▶ [About this task]: From the records below, copy each line that has the word "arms" in it.

++++ Material to process

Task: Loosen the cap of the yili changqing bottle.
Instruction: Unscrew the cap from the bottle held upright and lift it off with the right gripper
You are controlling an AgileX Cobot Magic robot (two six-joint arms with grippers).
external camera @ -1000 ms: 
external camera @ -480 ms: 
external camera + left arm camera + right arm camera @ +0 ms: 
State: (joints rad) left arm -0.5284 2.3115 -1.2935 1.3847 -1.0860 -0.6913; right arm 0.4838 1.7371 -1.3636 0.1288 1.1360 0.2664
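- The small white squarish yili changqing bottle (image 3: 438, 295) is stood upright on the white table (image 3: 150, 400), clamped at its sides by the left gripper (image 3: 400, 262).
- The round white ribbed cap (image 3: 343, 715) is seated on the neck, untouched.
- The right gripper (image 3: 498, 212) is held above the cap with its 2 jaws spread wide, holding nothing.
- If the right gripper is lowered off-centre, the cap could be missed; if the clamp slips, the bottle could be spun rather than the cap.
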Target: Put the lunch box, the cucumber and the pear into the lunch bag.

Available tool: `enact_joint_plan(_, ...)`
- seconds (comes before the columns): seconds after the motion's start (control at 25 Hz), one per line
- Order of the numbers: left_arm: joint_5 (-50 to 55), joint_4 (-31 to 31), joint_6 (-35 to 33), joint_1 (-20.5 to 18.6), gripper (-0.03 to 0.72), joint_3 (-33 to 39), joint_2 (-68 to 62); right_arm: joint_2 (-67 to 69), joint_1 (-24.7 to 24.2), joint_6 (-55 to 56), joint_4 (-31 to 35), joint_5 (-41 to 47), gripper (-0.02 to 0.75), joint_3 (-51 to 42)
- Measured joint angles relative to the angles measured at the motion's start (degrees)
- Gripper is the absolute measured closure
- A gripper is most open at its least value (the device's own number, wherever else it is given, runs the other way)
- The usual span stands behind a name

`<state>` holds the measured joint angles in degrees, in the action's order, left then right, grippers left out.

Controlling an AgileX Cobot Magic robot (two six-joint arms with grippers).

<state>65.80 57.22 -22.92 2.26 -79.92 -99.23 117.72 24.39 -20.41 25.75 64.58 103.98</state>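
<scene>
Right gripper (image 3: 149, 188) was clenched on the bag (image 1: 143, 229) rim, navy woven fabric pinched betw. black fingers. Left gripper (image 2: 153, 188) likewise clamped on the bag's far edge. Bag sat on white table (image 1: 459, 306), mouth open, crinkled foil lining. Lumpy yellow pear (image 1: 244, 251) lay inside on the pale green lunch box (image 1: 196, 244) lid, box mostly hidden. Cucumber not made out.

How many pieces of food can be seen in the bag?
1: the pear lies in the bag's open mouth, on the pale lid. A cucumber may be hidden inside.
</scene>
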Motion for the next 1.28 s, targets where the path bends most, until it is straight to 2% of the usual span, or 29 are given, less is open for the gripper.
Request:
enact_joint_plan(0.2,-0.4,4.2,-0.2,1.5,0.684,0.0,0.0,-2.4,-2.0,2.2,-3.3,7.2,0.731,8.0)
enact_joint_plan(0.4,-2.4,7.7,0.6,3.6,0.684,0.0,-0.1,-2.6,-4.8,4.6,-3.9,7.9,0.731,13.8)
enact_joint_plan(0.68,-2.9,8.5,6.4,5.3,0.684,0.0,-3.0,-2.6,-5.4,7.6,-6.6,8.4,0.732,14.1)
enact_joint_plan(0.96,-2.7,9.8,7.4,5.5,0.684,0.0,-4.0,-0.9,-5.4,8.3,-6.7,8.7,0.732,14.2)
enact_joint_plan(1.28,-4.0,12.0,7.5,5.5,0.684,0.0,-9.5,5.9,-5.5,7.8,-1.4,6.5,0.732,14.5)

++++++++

▶ [Reply to the task]:
You are controlling an AgileX Cobot Magic robot (two six-joint arms with grippers).
Controlling an AgileX Cobot Magic robot (two six-joint arms with grippers).

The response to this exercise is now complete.